Problem Link: View on LeetCode ↗

Key Insight

The solution requires understanding these crucial observations:

We need to reverse the digits of the integer n
The reversal should ignore leading zeros in the result (e.g., reverse(10) = 1, not 01)
We need to compute the absolute difference between the original and reversed numbers
For single-digit numbers or palindromic numbers, the mirror distance will be 0
The mathematical approach using modulo/division is efficient and avoids string conversion overhead

Alternative approach: Convert to string, reverse the string, convert back to integer.

Important: The constraint 1 ≤ n ≤ 10⁹ means we don't have to worry about overflow when reversing (max reversed number would be 9,000,000,001 which fits in 64-bit integer). However, in languages with 32-bit integers, we should use 64-bit integers for safety.

Approach 1: Mathematical Reversal (Optimal)

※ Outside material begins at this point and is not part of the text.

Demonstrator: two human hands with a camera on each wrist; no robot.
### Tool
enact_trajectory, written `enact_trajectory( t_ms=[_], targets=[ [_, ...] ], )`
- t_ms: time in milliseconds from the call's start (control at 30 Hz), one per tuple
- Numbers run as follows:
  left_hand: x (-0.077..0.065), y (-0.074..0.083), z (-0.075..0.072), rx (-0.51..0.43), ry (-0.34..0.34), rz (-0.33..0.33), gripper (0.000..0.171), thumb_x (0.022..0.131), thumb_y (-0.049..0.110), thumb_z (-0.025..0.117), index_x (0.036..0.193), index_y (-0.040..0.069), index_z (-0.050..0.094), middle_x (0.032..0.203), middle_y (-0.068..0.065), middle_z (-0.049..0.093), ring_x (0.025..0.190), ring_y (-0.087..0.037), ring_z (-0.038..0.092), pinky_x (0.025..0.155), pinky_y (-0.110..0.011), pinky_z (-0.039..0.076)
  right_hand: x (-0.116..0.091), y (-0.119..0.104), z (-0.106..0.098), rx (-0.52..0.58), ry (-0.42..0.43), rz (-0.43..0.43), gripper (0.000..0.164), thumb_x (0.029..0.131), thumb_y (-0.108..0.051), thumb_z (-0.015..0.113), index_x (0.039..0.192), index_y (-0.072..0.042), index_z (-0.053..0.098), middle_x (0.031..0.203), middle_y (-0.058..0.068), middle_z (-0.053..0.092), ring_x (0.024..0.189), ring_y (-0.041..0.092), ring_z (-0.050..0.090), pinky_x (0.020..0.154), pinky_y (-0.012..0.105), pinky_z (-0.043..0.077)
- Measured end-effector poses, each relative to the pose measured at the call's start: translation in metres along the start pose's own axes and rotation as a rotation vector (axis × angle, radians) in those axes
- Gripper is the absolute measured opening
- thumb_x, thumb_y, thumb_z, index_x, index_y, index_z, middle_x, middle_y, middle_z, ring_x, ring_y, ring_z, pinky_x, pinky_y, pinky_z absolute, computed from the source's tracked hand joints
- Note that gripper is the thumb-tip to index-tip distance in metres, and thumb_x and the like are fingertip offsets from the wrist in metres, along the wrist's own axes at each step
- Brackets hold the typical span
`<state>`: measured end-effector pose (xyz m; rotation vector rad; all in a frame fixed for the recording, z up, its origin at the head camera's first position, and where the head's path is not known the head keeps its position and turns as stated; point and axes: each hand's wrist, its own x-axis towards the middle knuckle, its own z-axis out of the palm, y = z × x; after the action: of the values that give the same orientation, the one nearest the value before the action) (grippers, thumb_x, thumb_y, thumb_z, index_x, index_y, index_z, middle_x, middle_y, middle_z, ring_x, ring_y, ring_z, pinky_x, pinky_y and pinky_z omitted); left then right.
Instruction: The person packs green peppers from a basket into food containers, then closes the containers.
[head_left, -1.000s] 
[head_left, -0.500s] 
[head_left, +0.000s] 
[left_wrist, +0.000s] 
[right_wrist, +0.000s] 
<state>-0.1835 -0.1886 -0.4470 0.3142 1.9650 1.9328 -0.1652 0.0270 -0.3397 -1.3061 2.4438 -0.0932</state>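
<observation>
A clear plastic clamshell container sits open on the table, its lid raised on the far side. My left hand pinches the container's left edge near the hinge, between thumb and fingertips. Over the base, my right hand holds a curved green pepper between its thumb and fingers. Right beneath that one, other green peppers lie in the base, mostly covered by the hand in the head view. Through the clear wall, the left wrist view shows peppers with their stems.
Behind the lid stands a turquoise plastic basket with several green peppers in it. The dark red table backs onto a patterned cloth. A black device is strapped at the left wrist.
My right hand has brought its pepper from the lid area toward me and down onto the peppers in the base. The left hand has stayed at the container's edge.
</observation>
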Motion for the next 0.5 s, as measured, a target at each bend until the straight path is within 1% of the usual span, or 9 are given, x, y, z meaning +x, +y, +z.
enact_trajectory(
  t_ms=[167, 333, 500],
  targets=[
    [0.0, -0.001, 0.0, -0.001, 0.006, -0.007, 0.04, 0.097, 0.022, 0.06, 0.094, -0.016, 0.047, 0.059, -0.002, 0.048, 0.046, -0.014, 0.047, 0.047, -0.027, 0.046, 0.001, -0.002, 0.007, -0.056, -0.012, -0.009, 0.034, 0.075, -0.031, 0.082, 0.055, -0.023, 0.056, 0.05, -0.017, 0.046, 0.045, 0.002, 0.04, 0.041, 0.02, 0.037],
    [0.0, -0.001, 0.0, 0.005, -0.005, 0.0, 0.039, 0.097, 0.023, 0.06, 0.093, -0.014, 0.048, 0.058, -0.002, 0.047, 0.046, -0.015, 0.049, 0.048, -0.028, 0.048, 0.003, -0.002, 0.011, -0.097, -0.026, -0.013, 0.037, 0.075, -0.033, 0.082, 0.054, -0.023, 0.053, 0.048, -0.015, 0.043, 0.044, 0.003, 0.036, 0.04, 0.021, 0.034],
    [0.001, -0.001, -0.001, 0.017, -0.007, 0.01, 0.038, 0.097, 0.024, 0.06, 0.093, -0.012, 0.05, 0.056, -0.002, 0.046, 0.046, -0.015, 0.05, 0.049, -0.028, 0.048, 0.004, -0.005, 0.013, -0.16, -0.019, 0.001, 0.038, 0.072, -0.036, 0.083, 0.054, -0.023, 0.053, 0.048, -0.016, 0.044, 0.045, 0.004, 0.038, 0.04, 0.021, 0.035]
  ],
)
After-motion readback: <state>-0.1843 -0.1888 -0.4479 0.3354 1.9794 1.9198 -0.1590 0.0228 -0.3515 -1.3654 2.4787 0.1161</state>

Reverse the integer mathematically using modulo and division operations. This approach is efficient and avoids string conversion overhead.

Algorithm Steps

Initialize reversed = 0 and create a copy temp = n
While temp > 0:
- Extract last digit: digit = temp % 10
- Append to reversed: reversed = reversed * 10 + digit
- Remove last digit: temp = temp / 10
Compute abs(n - reversed)
Return the result

How It Works

This approach builds the reversed number digit by digit. For example, for n = 123:

Iteration 1: digit = 3, reversed = 3, temp = 12
Iteration 2: digit = 2, reversed = 32, temp = 1
Iteration 3: digit = 1, reversed = 321, temp = 0

Complexity Analysis

Time Complexity	Space Complexity
O(d)	O(1)

Where d is the number of digits in n. We process each digit once with constant extra space.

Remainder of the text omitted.